● **Work to complete**
Output the listing below verbatim, without images.

── Provided material ──

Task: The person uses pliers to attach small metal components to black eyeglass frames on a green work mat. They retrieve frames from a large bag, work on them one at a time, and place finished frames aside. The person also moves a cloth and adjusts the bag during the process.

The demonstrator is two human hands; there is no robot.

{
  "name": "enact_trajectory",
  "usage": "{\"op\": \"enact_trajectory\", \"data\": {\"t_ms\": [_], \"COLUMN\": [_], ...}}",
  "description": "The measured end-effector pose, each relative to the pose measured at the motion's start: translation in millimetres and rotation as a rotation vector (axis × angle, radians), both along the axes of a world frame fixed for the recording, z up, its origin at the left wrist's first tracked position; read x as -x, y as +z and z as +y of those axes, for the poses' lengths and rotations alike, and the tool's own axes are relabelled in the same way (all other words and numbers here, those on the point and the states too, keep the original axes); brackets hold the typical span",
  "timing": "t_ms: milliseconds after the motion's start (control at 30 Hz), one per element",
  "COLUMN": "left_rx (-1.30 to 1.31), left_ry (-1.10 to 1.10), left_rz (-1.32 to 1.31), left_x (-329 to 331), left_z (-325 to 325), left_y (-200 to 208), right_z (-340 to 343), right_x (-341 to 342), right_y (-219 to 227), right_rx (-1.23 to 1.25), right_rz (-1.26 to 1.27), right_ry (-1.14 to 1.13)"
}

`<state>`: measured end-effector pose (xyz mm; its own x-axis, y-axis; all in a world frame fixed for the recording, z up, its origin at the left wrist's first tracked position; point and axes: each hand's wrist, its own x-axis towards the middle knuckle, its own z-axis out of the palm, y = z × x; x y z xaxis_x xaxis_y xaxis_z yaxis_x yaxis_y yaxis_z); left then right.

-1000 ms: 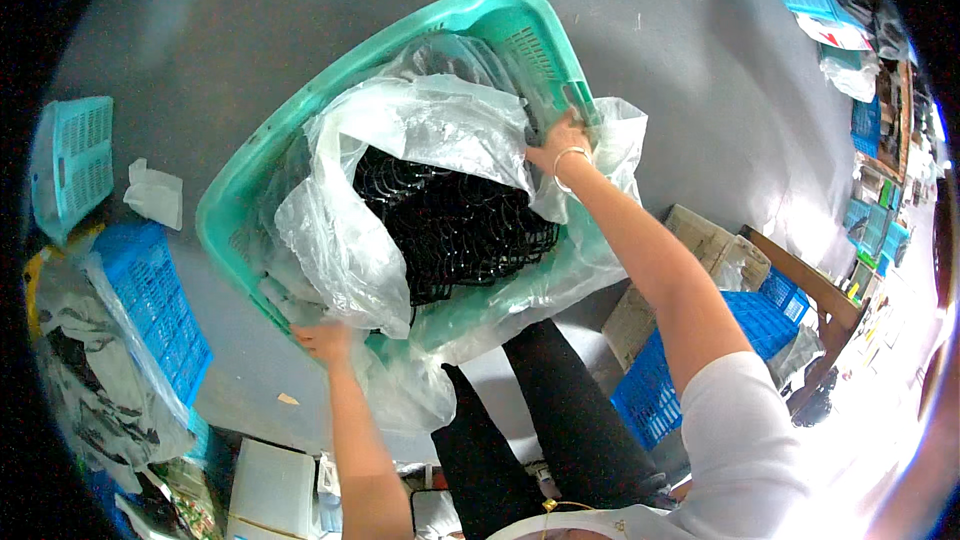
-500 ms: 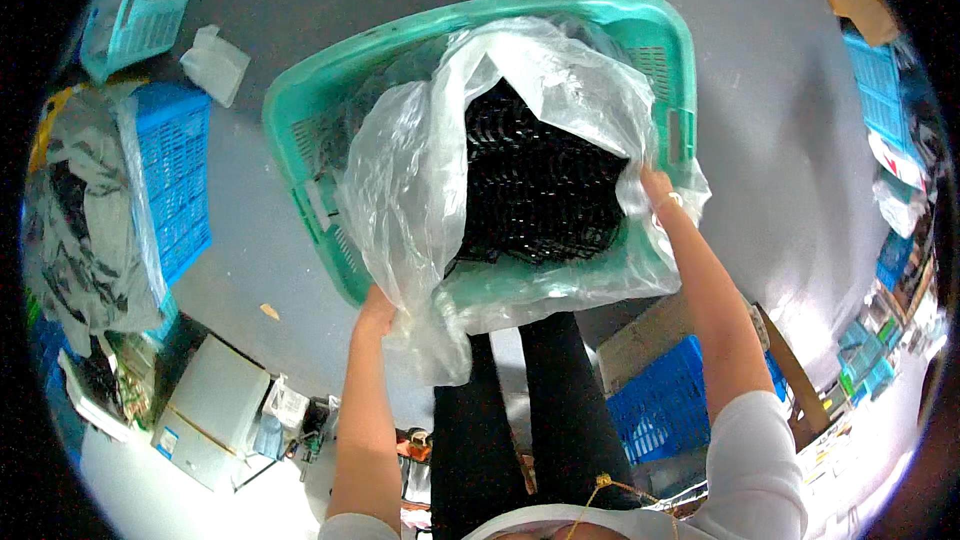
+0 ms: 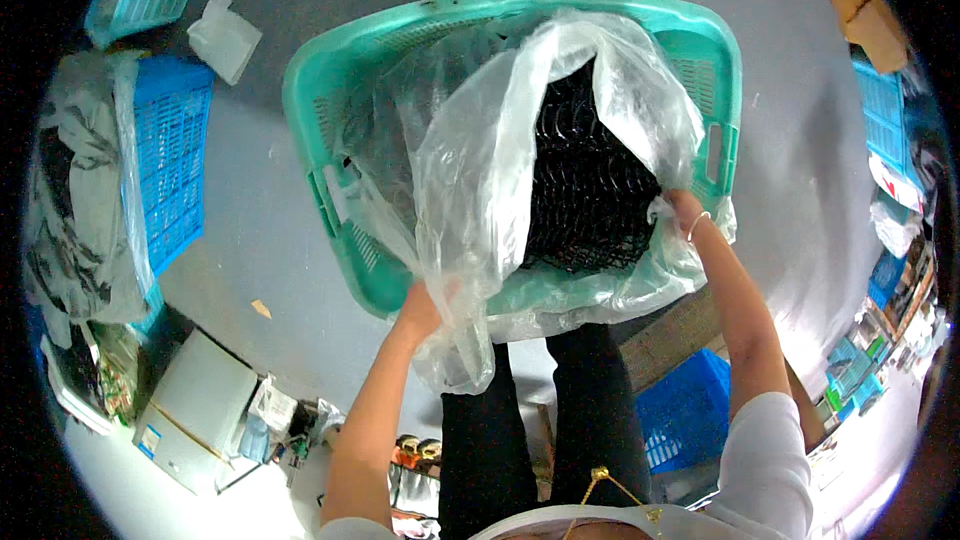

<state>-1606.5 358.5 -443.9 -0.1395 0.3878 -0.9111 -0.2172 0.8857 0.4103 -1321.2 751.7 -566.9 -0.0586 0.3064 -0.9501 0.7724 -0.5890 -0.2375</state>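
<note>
A clear plastic bag (image 3: 480, 170) lines a green plastic basket (image 3: 318, 90), its mouth spread and its folds hanging over the near rim. Inside lie packed rows of glossy black, thin curved pieces (image 3: 590, 185) whose kind I cannot make out. My left hand (image 3: 428, 308) is closed on the bag at the near left side, its fingers partly covered by the cloudy film. At the right, my right hand (image 3: 686, 208) grips the bag's edge beside the black pieces, just inside the basket's handle slot; its fingertips are hidden in the plastic.
Blue crates (image 3: 172, 160) stand at the left, with grey plastic sheeting (image 3: 85, 190) over one. A white bag (image 3: 224, 38) lies on the grey floor. Another blue crate (image 3: 690, 405) sits beside my legs, and a cardboard box (image 3: 868, 22) is at the far right.
The basket and bag sit further right in view. My left hand has come inward over the near left rim, under the film. The bag's opening over the black pieces has narrowed from the left.
</note>
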Motion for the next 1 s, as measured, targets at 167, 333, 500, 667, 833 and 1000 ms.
{"op": "enact_trajectory", "data": {"t_ms": [167, 333, 500, 667, 833, 1000], "left_rx": [-0.223, -0.004, 0.257, 0.233, -0.223, -0.283], "left_ry": [0.223, -0.257, -0.822, -0.382, 0.515, 0.793], "left_rz": [0.177, 0.502, 1.119, 0.458, 0.226, 0.244], "left_x": [11, 54, 64, 64, 19, 19], "left_z": [10, -19, -17, -40, -36, -24], "left_y": [83, 88, 99, 94, 85, 161], "right_z": [-6, -1, 3, -8, -28, -68], "right_x": [43, 33, 5, 13, 13, 38], "right_y": [111, 217, 191, 184, 182, 325], "right_rx": [-0.145, -0.327, -0.604, -0.598, -0.335, -0.25], "right_rz": [-0.021, -0.023, -0.003, 0.121, 0.112, 0.389], "right_ry": [0.318, 1.067, 1.628, 1.619, 0.73, -0.3]}}
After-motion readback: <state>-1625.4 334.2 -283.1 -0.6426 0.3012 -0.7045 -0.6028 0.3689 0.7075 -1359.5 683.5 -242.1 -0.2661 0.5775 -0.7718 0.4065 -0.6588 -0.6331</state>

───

● **Answer to this task**
Task: The person uses pliers to attach small metal components to black eyeglass frames on a green work mat. They retrieve frames from a large bag, work on them one at a time, and place finished frames aside. The person also moves a cloth and adjusts the bag during the process.

The demonstrator is two human hands; there is no robot.

{
  "name": "enact_trajectory",
  "usage": "{\"op\": \"enact_trajectory\", \"data\": {\"t_ms\": [_], \"COLUMN\": [_], ...}}",
  "description": "The measured end-effector pose, each relative to the pose measured at the motion's start: translation in millimetres and rotation as a rotation vector (axis × angle, radians), both along the axes of a world frame fixed for the recording, z up, its origin at the left wrist's first tracked position; read x as -x, y as +z and z as +y of those axes, for the poses' lengths and rotations alike, and the tool's own axes are relabelled in the same way (all other words and numbers here, those on the point and the states too, keep the original axes); brackets hold the typical span",
  "timing": "t_ms: milliseconds after the motion's start (control at 30 Hz), one per element",
  "COLUMN": "left_rx (-1.30 to 1.31), left_ry (-1.10 to 1.10), left_rz (-1.32 to 1.31), left_x (-329 to 331), left_z (-325 to 325), left_y (-200 to 208), right_z (-340 to 343), right_x (-341 to 342), right_y (-219 to 227), right_rx (-1.23 to 1.25), right_rz (-1.26 to 1.27), right_ry (-1.14 to 1.13)"
}

`<state>`: measured end-effector pose (xyz mm; its own x-axis, y-axis; all in a world frame fixed for the recording, z up, its origin at the left wrist's first tracked position; point and axes: each hand's wrist, its own x-axis towards the middle knuckle, its own z-axis out of the palm, y = z × x; x y z xaxis_x xaxis_y xaxis_z yaxis_x yaxis_y yaxis_z); left then right.

-1000 ms: 
-500 ms: 
+0 ms: 

<state>-1606.5 358.5 -443.9 -0.1395 0.3878 -0.9111 -0.2172 0.8857 0.4103 -1321.2 751.7 -566.9 -0.0586 0.3064 -0.9501 0.7724 -0.5890 -0.2375</state>
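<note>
A clear plastic bag (image 3: 480, 170) lines a green plastic basket (image 3: 318, 90), its mouth spread and its folds hanging over the near rim. Inside lie packed rows of glossy black, thin curved pieces (image 3: 590, 185) whose kind I cannot make out. My left hand (image 3: 428, 308) is closed on the bag at the near left side, its fingers partly covered by the cloudy film. At the right, my right hand (image 3: 686, 208) grips the bag's edge beside the black pieces, just inside the basket's handle slot; its fingertips are hidden in the plastic.
Blue crates (image 3: 172, 160) stand at the left, with grey plastic sheeting (image 3: 85, 190) over one. A white bag (image 3: 224, 38) lies on the grey floor. Another blue crate (image 3: 690, 405) sits beside my legs, and a cardboard box (image 3: 868, 22) is at the far right.
The basket and bag sit further right in view. My left hand has come inward over the near left rim, under the film. The bag's opening over the black pieces has narrowed from the left.
</note>
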Motion for the next 1 s, as measured, targets at 167, 333, 500, 667, 833 and 1000 ms.
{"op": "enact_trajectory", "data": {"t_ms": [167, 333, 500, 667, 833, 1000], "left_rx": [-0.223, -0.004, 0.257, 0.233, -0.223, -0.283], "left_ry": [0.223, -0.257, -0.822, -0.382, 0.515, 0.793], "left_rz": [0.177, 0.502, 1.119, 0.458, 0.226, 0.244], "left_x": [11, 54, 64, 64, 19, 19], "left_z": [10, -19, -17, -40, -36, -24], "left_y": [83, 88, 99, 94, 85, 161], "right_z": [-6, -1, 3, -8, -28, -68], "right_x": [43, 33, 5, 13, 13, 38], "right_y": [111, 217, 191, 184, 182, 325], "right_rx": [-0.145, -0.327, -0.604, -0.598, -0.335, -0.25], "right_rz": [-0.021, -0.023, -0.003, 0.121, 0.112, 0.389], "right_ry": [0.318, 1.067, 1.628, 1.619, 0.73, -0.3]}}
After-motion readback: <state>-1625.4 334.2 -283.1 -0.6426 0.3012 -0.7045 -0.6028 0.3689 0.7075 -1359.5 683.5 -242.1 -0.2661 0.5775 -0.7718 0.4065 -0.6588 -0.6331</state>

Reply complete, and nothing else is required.